Your task: All of the data should be copied exactly, with the pictures left out.

Segment Open

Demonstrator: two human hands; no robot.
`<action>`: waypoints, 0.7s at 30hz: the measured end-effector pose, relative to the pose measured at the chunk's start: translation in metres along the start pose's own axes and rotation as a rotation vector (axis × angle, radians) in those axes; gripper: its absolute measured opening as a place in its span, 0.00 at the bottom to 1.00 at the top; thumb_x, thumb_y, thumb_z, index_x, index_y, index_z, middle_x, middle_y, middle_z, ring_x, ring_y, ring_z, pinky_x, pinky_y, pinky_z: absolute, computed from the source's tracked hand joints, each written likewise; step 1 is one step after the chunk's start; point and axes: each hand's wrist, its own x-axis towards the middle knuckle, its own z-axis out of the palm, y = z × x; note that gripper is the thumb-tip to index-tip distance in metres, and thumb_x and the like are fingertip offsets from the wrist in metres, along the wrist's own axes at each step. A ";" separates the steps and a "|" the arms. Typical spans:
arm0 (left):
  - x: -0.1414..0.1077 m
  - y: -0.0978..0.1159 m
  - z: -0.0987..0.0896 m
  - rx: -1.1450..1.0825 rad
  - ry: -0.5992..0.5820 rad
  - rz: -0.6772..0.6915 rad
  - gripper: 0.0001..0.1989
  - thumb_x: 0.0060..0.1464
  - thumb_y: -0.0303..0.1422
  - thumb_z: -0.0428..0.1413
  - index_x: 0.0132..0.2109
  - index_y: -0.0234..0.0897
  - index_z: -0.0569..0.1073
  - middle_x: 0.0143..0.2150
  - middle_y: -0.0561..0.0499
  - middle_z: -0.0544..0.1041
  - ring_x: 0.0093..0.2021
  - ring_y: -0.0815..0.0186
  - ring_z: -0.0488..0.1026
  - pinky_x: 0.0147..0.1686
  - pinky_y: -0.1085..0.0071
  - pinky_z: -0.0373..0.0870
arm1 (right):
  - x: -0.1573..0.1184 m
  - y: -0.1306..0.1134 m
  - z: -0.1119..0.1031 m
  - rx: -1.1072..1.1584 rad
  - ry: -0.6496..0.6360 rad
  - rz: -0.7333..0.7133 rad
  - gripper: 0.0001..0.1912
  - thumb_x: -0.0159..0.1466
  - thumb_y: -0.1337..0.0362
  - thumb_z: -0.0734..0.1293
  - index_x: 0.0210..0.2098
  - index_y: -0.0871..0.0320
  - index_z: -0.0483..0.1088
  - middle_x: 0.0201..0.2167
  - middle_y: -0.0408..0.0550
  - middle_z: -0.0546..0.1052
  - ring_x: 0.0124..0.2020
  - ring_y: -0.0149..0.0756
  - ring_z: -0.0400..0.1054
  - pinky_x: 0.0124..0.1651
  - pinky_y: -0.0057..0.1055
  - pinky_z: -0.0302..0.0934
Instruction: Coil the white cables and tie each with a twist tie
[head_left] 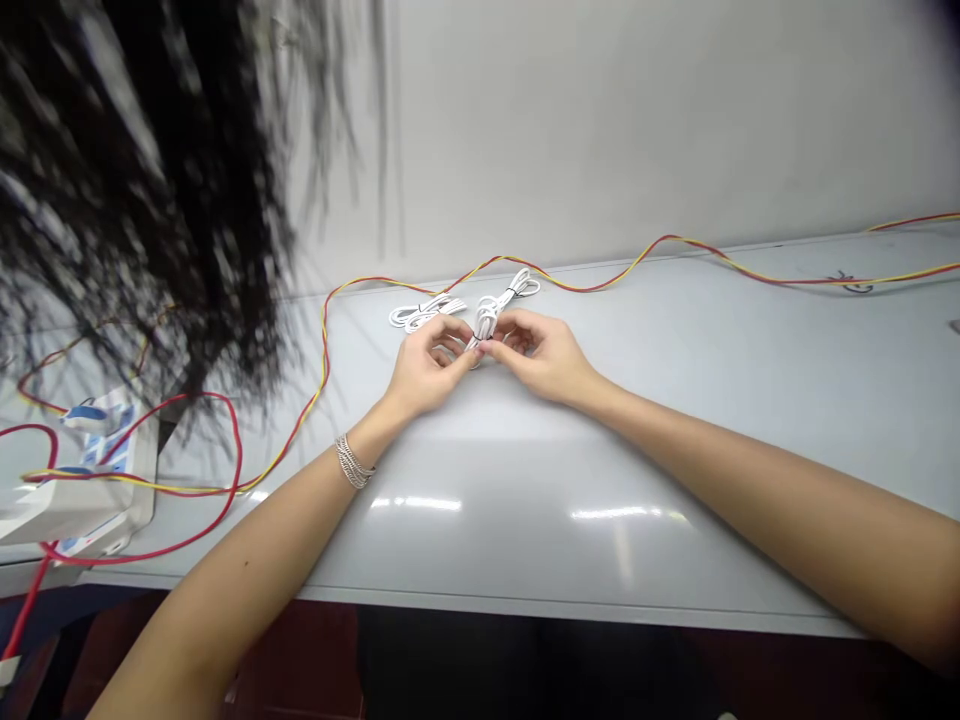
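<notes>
My left hand (431, 362) and my right hand (541, 352) meet over the grey table, fingertips pinched on a bundled white cable (487, 315). A dark tie shows near its lower end, between my fingers, and another dark band crosses its upper part. The bundle slants up and away to the right from my hands. Just behind my left hand lies a second coiled white cable (426, 310), also with a dark tie around it. My curled fingers partly hide the lower end of the held bundle.
A red and yellow twisted wire (667, 238) runs along the table's back edge and down the left side. At left, a power strip (112, 470) has plugs and a red cord (238, 450). A dark twist tie (851, 283) lies at right. Dark hair blocks the upper left.
</notes>
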 end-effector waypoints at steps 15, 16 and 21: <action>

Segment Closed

Reply:
Demonstrator: two human hands; no robot.
`<action>`: waypoints, 0.7s at 30hz: the measured end-effector pose, relative to the pose measured at the chunk's start: translation in metres along the start pose's own axes and rotation as a rotation vector (axis × angle, radians) in those axes; gripper: its absolute measured opening as a place in its span, 0.00 at the bottom to 1.00 at the top; thumb_x, thumb_y, thumb_z, index_x, index_y, index_z, middle_x, middle_y, middle_z, ring_x, ring_y, ring_z, pinky_x, pinky_y, pinky_z: absolute, computed from the source's tracked hand joints, each written likewise; step 1 is one step after the chunk's start; point and axes: each hand's wrist, its own x-axis towards the middle knuckle, its own z-axis out of the palm, y = z × x; note that gripper is the thumb-tip to index-tip distance in metres, and thumb_x and the like are fingertip offsets from the wrist in metres, along the wrist's own axes at each step. A ";" separates the steps and a "|" the arms. Typical spans:
arm0 (left):
  - x: -0.1414..0.1077 m
  - y: -0.0978..0.1159 m
  - z: -0.0987..0.0896 m
  - rx: -1.1450..1.0825 rad
  - ry: -0.5992..0.5820 rad
  - rz: -0.6772..0.6915 rad
  - gripper: 0.0001..0.1989
  - thumb_x: 0.0060..0.1464
  - thumb_y: -0.0303..0.1422
  - thumb_z: -0.0428..0.1413
  - index_x: 0.0132..0.2109
  - index_y: -0.0234..0.0897
  - index_z: -0.0569..0.1073
  - middle_x: 0.0143..0.2150
  - middle_y: -0.0561..0.0499
  - middle_z: -0.0544..0.1041
  - ring_x: 0.0093..0.2021
  - ring_y: -0.0815..0.0186
  - ring_z: -0.0488..0.1026
  - pinky_x: 0.0147..0.1686
  - pinky_y: -0.1085..0.0071
  - pinky_z: -0.0373..0.0870
arm1 (right):
  - x: -0.1573..0.1184 m
  - y: -0.1306..0.1134 m
  - z: -0.1119..0.1031 m
  - rx: -1.1072..1.1584 rad
  - ry: -0.6496..0.6360 rad
  - rz: -0.7333..0.7133 rad
  - gripper: 0.0001..0.1912
  - thumb_x: -0.0159..0.1466
  - thumb_y: -0.1337..0.0362
  - thumb_z: -0.0734..0.1293
  - index_x: 0.0210..0.2098
  - index_y: -0.0871..0.0320
  - index_z: -0.0483..0.1088
  - middle_x: 0.0201..0.2167
  - middle_y: -0.0408..0.0550
  - middle_z: -0.0546..0.1052
  - ring_x: 0.0124..0.2020
  - ring_y: -0.0149..0.0756
  - ring_z: -0.0400..0.1054
  - pinky_x: 0.0124..0.1651
  - pinky_y: -0.0057..0.1055
  - pinky_z: -0.0302..0.0934
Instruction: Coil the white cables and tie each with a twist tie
[head_left] 
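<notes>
My left hand (431, 362) and my right hand (541, 352) meet over the grey table, fingertips pinched on a bundled white cable (487, 315). A dark tie shows near its lower end, between my fingers, and another dark band crosses its upper part. The bundle slants up and away to the right from my hands. Just behind my left hand lies a second coiled white cable (426, 310), also with a dark tie around it. My curled fingers partly hide the lower end of the held bundle.
A red and yellow twisted wire (667, 238) runs along the table's back edge and down the left side. At left, a power strip (112, 470) has plugs and a red cord (238, 450). A dark twist tie (851, 283) lies at right. Dark hair blocks the upper left.
</notes>
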 end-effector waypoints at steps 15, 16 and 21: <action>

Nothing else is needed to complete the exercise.